A form equipped with various controls

Alternatively, to add a control, you can also double-click it from the Toolbox and it would be added to the top-left section of the form.

If you want to add a certain control many times, before selecting it on the Toolbox, press and hold Ctrl. Then click it in the Toolbox. This permanently selects the control. Every time you click the form, the control would be added. Once you have added the desired number of this control, on the Toolbox, click the Pointer button to dismiss the control.

Practical LearningPractical Learning: Using the Toolbox

  1. To create a new application, on the main menu, click File -> New Project...
  2. In the middle list, click Windows Forms Application
  3. Set the Name to Windows1 and click OK
  4. On the main menu, click View -> Toolbox.
    Position the mouse on the Toolbox word and wait for the Toolbox to expand
  5. Click the Label button Label and position the mouse on the form
     
    Form Design
  6. Click
  7. To add another control, position the mouse again on the Toolbox word until the Toolbox has expanded
  8. Find and double-click the TextBox button TextBox
  9. To use a hidden area of the form, position the mouse on the Toolbox word. When the Toolbox has expanded, click the Auto Hide button
  10. On the Toolbox, click the TreeView button Tree View and click the left section of the form
  11. After using the Toolbox, to hide it, click the Auto Hide button
  12. To execute the application, on the main menu, click Debug -> Start Without Debugging
  13. After using it, close the form and return to your programming environment

Copying a Control

We mentioned earlier how you could add a control many times. An alternative is to copy a control. To do this, on the form:

  • Right-click the control and click Copy. Right-click another area of the form and click Paste
  • Click (once) the control you want to copy
     
    Copying a Control

    Press and hold Ctrl. Then drag the selected control to another area of the form. The mouse cursor would display a + plus indicating that the control is being duplicated:
     


    Once you get to another area of the form, release the mouse and Ctrl

You can use these two techniques to copy a group of controls.

Dynamic Control Creation

 

Introduction

The objects used in a Windows application are defined in various assemblies. To add one of these controls to your application, you must first know the name of its class. With this information, you can declare a variable of its class. For example, a command button is an object of type Button that is based on the Button class. The Button class is defined in the System::Windows::Forms namespace of the System.Windows.Forms.dll assembly. Based on this, to create a button, you can create a handle to Button.
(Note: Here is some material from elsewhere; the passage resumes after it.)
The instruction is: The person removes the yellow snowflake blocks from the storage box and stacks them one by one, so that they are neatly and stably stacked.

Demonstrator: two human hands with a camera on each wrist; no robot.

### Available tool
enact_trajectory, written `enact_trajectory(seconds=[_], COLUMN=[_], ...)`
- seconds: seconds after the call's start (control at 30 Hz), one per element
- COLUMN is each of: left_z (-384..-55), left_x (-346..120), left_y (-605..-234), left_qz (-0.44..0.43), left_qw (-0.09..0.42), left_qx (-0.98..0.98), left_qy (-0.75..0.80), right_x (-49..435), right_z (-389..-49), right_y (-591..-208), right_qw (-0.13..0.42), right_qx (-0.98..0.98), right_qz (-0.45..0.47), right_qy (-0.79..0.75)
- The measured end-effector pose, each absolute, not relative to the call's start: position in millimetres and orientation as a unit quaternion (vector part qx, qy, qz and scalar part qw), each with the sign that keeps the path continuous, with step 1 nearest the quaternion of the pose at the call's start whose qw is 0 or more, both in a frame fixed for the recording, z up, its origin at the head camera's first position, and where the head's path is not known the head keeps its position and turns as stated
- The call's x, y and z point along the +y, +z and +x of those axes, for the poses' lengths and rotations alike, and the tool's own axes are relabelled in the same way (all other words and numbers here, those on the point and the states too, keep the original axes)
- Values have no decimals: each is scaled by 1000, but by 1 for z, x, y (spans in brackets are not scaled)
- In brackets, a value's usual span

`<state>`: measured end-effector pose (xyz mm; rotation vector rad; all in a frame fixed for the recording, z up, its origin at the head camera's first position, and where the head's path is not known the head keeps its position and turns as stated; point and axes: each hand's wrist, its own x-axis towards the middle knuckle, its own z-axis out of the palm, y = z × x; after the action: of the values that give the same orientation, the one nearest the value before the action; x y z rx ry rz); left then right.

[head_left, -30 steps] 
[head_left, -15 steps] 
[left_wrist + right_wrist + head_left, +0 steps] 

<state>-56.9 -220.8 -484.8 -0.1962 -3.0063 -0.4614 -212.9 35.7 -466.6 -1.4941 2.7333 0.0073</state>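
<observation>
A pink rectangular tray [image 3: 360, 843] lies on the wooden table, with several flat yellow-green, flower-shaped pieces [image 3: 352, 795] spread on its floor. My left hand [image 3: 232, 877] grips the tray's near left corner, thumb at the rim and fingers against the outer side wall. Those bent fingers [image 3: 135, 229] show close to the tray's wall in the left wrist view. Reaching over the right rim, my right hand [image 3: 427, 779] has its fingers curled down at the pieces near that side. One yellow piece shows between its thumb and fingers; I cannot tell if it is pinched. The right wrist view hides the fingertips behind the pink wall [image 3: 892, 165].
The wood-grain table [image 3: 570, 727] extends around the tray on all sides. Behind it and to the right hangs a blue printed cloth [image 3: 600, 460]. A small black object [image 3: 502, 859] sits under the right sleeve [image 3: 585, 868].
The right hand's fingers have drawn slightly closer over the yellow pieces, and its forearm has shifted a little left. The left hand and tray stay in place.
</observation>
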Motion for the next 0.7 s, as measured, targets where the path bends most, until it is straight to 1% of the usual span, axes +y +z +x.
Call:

Here is an example:

#pragma once

using namespace System;
using namespace System::Windows::Forms;

public ref class CFundamentals : public Form
{
	Button ^ btnSubmit;

public:
	CFundamentals(void);
};

After declaring the variable, you can use the gcnew operator to allocate memory for it:

CFundamentals::CFundamentals(void)
{
	btnSubmit = gcnew Button;
}

This is also referred to as dynamically creating a control. After declaring the variable and allocating memory for it, the control is available but doesn't have a host, which makes it invisible. Remember that the controls are positioned on a host like a form. The Form class itself contains a member variable named Controls. This member holds a list of the objects that are placed on a form. To specify that a control you have instantiated must be positioned on a for, the Controls member has a method named Add. Therefore, to make an object part of the form, pass its variable to the Add() method. Here is an example:

CFundamentals::CFundamentals(void)
{
	btnSubmit = gcnew Button;
	
	this->Controls->Add(btnSubmit);
} 

These two techniques of visual addition of objects and dynamic creation are the most used to add Windows controls to an application. The Windows controls are also called components.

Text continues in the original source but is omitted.